Aim of the exercise – A verbatim copy of each record is required.

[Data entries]
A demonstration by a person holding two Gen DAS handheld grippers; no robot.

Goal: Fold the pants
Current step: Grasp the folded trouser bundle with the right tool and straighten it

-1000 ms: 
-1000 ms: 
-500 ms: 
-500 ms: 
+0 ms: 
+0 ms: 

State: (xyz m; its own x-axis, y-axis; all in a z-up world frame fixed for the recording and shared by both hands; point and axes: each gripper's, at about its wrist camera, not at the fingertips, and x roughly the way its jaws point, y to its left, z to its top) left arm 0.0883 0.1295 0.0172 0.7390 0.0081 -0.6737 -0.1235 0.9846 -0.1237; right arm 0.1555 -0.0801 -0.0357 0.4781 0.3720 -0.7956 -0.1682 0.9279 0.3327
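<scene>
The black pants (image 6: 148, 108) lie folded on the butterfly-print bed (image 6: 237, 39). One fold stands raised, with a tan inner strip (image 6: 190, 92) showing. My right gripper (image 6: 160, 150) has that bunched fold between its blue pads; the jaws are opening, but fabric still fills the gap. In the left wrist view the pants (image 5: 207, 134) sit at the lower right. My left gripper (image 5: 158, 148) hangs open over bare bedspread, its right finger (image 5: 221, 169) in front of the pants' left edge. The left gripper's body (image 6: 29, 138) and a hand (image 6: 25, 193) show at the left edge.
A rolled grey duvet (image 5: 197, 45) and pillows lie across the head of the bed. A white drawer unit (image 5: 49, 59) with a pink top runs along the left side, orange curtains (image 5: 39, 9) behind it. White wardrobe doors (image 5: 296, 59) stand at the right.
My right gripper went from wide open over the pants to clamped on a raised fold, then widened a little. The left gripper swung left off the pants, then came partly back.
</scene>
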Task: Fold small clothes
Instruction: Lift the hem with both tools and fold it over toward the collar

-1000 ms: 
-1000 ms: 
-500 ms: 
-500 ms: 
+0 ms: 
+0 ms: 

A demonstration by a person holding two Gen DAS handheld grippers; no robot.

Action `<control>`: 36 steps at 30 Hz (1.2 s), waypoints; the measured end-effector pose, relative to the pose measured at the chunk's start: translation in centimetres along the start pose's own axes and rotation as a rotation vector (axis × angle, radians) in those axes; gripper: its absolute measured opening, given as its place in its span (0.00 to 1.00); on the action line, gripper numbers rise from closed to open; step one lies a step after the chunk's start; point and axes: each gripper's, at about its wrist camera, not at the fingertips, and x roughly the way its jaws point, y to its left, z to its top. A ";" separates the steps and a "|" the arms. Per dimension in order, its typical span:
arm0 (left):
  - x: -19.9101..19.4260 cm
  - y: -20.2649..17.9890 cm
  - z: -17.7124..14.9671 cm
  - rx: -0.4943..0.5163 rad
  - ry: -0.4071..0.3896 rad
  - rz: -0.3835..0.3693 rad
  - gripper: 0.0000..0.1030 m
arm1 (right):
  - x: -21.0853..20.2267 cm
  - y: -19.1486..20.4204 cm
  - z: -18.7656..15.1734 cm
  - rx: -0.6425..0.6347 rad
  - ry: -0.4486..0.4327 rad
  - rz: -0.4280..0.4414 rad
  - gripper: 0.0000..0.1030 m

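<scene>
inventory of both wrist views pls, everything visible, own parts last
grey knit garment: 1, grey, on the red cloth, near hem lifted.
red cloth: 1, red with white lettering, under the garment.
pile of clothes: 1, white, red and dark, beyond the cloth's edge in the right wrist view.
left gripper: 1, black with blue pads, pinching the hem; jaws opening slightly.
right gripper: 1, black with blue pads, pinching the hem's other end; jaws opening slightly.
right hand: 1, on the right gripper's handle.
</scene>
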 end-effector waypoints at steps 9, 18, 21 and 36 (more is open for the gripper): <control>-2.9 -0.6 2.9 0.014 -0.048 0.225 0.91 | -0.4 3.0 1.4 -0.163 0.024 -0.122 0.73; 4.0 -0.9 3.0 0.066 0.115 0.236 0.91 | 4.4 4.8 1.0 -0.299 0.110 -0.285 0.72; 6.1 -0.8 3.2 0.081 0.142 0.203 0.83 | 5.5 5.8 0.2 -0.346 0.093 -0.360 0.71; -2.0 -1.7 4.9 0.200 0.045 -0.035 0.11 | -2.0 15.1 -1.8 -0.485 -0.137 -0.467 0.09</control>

Task response –
A demonstration by a person holding two Gen DAS handheld grippers; no robot.

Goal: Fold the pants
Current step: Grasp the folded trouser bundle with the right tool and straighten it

-1000 ms: 
-1000 ms: 
-500 ms: 
-500 ms: 
+0 ms: 
+0 ms: 

State: (xyz m; its own x-axis, y-axis; all in a z-up world frame fixed for the recording and shared by both hands; point and axes: each gripper's, at about its wrist camera, not at the fingertips, and x roughly the way its jaws point, y to its left, z to its top) left arm 0.0883 0.1295 0.0172 0.7390 0.0081 -0.6737 -0.1235 0.9846 -0.1237; right arm 0.1555 -0.0801 -0.0357 0.4781 0.3720 -0.7956 -0.1682 0.9279 0.3327
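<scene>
The black pants (image 6: 148, 108) lie folded on the butterfly-print bed (image 6: 237, 39). One fold stands raised, with a tan inner strip (image 6: 190, 92) showing. My right gripper (image 6: 160, 150) has that bunched fold between its blue pads; the jaws are opening, but fabric still fills the gap. In the left wrist view the pants (image 5: 207, 134) sit at the lower right. My left gripper (image 5: 158, 148) hangs open over bare bedspread, its right finger (image 5: 221, 169) in front of the pants' left edge. The left gripper's body (image 6: 29, 138) and a hand (image 6: 25, 193) show at the left edge.
A rolled grey duvet (image 5: 197, 45) and pillows lie across the head of the bed. A white drawer unit (image 5: 49, 59) with a pink top runs along the left side, orange curtains (image 5: 39, 9) behind it. White wardrobe doors (image 5: 296, 59) stand at the right.
My right gripper went from wide open over the pants to clamped on a raised fold, then widened a little. The left gripper swung left off the pants, then came partly back.
</scene>
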Task: Fold small clothes
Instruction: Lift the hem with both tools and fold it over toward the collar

-1000 ms: 
-1000 ms: 
-500 ms: 
-500 ms: 
+0 ms: 
+0 ms: 

A demonstration by a person holding two Gen DAS handheld grippers; no robot.

Action `<control>`: 36 steps at 30 Hz (1.2 s), waypoints; the measured end-effector pose, relative to the pose measured at the chunk's start: translation in centimetres along the start pose's own axes and rotation as a rotation vector (axis × angle, radians) in those axes; gripper: its absolute measured opening, given as its place in its span (0.00 to 1.00); on the action line, gripper numbers rise from closed to open; step one lies a step after the chunk's start; point and axes: each gripper's, at about its wrist camera, not at the fingertips, and x roughly the way its jaws point, y to its left, z to its top. A ";" separates the steps and a "|" the arms. Per dimension in order, its typical span:
arm0 (left):
  - x: -19.9101..19.4260 cm
  - y: -20.2649..17.9890 cm
  - z: -17.7124..14.9671 cm
  - rx: -0.4943..0.5163 rad
  - ry: -0.4071..0.3896 rad
  - rz: -0.3835..0.3693 rad
  - gripper: 0.0000..0.1030 m
arm1 (right):
  - x: -21.0853..20.2267 cm
  - y: -19.1486..20.4204 cm
  - z: -18.7656..15.1734 cm
  - rx: -0.6425..0.6347 rad
  - ry: -0.4486..0.4327 rad
  - rz: -0.4280..0.4414 rad
  - gripper: 0.0000..0.1030 m

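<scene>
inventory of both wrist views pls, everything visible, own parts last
grey knit garment: 1, grey, on the red cloth, near hem lifted.
red cloth: 1, red with white lettering, under the garment.
pile of clothes: 1, white, red and dark, beyond the cloth's edge in the right wrist view.
left gripper: 1, black with blue pads, pinching the hem; jaws opening slightly.
right gripper: 1, black with blue pads, pinching the hem's other end; jaws opening slightly.
right hand: 1, on the right gripper's handle.
</scene>
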 end-effector waypoints at steps 9, 18, 21 and 36 (more is open for the gripper): <control>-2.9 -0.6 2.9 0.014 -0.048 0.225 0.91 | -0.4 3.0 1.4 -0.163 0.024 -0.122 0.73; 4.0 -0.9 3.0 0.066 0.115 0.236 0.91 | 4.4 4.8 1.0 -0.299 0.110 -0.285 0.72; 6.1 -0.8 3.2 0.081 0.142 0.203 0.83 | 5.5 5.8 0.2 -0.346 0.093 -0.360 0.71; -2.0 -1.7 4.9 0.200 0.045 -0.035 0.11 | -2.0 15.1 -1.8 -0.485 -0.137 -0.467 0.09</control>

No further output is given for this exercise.